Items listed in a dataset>

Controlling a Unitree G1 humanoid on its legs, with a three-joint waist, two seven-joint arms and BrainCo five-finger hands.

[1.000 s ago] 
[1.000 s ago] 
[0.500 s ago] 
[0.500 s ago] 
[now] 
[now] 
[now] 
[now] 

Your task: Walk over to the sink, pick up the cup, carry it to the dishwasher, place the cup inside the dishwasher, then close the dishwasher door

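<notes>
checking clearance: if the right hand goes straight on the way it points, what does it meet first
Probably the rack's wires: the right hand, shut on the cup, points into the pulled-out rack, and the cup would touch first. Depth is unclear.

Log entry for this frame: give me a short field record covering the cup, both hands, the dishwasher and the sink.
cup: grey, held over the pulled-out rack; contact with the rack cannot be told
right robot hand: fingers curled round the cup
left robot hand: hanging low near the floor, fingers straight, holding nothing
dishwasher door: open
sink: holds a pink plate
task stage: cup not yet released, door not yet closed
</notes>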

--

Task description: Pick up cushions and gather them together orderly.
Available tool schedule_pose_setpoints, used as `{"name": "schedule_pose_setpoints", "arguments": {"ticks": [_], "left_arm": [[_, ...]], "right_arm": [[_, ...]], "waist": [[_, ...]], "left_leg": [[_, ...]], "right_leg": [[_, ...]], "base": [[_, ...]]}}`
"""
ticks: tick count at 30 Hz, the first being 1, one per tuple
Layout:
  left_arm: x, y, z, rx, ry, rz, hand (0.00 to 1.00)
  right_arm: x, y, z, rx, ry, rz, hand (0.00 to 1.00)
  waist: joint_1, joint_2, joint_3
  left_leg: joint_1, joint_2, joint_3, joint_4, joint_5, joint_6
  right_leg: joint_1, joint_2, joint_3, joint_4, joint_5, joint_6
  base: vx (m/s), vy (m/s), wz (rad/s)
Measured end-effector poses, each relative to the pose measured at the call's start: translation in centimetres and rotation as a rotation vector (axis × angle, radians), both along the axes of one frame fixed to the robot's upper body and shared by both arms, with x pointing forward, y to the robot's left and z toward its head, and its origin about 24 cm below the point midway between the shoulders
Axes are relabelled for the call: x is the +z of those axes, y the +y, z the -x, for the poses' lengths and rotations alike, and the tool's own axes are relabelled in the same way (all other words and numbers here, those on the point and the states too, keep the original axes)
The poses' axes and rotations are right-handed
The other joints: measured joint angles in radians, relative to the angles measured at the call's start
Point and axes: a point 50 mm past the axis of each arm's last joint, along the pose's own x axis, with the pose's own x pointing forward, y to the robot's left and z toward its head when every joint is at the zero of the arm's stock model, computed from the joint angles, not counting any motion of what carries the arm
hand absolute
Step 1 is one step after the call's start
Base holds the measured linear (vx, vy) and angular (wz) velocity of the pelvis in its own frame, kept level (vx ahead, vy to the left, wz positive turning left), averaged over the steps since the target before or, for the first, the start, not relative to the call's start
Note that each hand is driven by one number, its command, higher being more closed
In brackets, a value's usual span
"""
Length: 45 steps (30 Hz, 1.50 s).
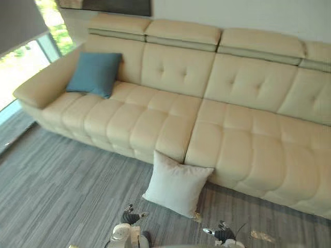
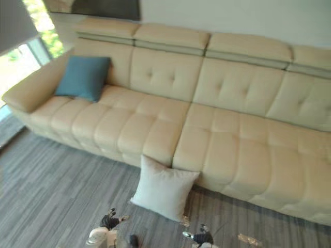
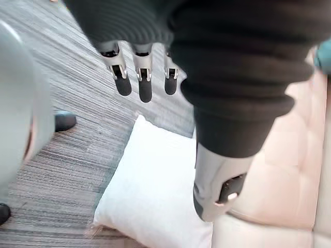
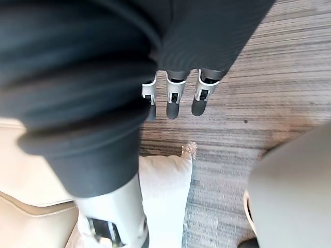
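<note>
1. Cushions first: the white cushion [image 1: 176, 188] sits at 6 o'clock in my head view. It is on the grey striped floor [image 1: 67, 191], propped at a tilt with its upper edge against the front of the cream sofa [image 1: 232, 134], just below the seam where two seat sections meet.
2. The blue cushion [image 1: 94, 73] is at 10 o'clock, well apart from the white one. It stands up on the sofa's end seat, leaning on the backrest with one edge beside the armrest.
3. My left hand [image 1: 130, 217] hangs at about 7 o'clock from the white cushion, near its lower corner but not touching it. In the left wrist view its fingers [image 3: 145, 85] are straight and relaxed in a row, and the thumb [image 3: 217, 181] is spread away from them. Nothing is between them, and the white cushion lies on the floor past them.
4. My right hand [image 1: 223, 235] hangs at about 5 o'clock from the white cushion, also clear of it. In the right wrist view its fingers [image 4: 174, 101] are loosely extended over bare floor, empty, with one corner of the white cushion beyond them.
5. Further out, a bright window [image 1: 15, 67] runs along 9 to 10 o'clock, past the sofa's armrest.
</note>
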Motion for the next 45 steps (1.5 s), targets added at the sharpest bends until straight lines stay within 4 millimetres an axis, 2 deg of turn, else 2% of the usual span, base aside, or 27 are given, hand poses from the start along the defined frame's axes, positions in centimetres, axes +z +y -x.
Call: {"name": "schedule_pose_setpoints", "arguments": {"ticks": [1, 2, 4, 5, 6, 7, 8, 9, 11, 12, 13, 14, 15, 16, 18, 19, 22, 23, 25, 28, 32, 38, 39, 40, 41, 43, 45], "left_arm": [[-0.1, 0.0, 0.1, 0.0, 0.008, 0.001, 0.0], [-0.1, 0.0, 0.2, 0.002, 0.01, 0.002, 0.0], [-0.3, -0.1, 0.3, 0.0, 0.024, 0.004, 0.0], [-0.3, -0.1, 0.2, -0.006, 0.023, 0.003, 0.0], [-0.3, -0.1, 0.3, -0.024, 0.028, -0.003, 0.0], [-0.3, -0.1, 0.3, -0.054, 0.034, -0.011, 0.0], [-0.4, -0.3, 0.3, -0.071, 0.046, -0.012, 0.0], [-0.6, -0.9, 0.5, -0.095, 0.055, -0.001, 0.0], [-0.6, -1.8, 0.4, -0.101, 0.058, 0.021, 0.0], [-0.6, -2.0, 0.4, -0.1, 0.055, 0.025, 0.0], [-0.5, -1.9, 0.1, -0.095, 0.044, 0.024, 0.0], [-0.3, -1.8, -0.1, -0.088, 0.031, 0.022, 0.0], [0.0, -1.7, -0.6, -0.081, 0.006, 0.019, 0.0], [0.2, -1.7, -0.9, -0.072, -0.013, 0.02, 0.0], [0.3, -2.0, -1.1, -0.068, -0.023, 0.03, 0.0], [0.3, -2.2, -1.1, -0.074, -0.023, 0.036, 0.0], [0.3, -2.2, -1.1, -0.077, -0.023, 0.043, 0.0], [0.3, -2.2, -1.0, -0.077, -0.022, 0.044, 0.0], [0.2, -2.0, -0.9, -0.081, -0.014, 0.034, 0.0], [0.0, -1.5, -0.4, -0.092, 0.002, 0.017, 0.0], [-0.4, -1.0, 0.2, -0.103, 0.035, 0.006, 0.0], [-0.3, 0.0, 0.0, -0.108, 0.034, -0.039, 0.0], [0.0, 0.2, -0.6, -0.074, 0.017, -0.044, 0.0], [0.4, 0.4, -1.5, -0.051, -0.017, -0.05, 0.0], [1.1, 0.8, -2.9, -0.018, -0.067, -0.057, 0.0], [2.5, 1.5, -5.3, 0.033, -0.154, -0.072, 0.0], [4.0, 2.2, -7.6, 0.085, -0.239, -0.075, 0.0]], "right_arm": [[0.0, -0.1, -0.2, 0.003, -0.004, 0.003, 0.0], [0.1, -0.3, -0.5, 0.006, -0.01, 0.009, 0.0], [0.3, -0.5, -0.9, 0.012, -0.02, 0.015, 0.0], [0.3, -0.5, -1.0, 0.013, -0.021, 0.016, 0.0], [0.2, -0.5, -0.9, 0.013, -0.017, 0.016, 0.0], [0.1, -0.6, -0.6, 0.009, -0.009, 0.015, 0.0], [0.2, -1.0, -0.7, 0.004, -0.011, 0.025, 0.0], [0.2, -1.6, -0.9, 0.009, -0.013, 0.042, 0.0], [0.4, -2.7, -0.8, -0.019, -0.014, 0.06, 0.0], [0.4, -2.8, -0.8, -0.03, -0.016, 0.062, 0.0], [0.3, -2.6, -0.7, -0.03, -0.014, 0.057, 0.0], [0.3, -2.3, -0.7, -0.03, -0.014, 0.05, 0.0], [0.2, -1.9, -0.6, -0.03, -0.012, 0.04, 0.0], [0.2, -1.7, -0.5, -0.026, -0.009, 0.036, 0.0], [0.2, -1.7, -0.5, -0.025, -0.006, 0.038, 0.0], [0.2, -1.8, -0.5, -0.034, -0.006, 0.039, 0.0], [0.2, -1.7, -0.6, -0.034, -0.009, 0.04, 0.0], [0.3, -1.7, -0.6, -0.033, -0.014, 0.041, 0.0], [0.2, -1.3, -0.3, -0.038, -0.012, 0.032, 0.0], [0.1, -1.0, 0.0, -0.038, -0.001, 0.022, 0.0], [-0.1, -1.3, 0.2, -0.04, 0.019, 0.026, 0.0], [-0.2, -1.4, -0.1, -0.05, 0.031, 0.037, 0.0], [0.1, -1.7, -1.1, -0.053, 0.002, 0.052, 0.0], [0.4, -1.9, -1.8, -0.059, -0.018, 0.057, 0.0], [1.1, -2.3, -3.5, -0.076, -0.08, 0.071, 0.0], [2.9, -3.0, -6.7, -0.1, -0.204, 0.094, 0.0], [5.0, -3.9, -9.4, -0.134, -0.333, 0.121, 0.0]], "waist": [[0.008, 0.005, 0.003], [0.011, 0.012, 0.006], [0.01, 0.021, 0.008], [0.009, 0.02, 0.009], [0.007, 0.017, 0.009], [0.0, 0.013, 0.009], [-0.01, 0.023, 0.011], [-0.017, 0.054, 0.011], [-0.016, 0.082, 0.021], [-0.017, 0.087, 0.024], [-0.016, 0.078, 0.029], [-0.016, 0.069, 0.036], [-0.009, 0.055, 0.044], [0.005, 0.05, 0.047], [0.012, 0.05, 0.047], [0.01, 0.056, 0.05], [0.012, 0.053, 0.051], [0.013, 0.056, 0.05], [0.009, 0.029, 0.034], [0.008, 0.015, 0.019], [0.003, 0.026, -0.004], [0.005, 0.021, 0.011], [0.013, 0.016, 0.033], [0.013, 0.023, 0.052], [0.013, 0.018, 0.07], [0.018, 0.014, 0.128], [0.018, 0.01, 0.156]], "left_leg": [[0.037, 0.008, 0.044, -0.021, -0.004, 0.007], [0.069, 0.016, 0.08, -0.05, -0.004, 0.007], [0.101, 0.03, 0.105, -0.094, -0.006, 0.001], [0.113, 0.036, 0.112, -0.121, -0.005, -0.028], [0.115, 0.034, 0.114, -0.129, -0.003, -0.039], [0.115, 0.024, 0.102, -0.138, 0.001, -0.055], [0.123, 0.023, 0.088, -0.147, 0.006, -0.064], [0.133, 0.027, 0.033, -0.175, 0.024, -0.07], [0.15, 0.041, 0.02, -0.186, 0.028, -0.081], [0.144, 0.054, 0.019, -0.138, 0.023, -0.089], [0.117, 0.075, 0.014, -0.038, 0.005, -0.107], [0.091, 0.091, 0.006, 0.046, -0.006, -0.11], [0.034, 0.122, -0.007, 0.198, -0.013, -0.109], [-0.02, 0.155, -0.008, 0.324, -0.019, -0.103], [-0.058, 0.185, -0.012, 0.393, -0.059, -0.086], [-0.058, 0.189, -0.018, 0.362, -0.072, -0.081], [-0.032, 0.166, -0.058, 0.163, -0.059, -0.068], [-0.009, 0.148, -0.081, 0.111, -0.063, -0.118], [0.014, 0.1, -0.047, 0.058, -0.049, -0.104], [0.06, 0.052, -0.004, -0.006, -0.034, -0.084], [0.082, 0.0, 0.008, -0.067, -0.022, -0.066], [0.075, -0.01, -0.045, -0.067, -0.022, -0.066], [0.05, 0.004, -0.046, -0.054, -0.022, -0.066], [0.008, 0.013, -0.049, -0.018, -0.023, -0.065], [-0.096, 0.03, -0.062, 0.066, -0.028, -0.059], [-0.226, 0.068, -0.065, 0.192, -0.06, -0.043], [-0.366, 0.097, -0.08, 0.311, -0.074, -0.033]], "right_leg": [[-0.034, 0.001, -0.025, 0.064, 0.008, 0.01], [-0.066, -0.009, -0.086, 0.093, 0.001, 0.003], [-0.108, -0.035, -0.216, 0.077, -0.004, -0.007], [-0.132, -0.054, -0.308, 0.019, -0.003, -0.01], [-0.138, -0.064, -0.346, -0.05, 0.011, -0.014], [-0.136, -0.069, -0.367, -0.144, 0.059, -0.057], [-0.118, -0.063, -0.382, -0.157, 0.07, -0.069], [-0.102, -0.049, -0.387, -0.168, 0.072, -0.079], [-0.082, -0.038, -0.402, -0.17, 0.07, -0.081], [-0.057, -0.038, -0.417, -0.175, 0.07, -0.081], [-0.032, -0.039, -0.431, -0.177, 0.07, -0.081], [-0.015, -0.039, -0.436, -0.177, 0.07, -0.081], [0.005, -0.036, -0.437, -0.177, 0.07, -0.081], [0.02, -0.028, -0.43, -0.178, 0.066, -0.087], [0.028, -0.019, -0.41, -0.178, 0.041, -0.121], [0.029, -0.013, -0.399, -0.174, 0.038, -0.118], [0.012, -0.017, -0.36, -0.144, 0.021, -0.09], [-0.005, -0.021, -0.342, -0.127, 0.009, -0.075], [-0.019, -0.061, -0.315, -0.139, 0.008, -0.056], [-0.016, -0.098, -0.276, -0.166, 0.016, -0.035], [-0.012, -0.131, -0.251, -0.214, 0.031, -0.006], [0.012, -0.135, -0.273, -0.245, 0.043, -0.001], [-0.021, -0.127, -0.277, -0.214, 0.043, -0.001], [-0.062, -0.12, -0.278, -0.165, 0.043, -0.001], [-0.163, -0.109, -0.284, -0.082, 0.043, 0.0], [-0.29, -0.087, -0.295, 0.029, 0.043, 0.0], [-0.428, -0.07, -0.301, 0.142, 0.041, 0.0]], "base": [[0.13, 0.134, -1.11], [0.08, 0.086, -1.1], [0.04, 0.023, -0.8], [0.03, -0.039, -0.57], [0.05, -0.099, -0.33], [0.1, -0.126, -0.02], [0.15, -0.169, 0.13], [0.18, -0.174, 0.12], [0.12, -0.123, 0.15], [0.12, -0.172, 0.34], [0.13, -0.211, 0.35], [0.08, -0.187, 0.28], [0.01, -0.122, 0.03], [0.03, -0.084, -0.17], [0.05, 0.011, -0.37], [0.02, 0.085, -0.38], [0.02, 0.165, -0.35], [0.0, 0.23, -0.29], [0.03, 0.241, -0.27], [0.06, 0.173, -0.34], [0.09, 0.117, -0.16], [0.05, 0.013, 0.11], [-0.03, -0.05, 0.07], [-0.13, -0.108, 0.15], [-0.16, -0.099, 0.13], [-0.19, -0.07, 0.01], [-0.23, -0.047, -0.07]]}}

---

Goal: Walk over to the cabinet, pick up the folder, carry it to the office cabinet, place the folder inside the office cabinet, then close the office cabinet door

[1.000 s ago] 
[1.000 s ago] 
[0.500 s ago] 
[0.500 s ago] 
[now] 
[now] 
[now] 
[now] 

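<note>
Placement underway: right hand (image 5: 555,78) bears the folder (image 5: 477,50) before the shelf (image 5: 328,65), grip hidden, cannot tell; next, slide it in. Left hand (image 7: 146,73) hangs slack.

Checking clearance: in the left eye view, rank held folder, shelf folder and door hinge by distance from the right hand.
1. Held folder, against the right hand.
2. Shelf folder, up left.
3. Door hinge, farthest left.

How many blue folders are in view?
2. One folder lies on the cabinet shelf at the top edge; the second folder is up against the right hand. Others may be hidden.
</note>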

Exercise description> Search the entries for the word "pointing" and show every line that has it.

Answer to this exercise>
Measured end-effector poses, each relative to the pose measured at the call's start: translation in centimetres and rotation as a rotation vector (axis × angle, radians), both along the axes of one frame fixed to the robot's upper body and shared by both arms, with x pointing forward, y to the robot's left and z toward its head, and its origin about 24 cm below the point midway between the shoulders
Point and axes: a point 50 mm past the axis of each arm's last joint, along the pose's own x axis, with the pose's own x pointing forward, y to the robot's left and z toward its head when every joint is at the zero of the arm's stock model, computed from the joint angles, not counting any motion of what carries the arm

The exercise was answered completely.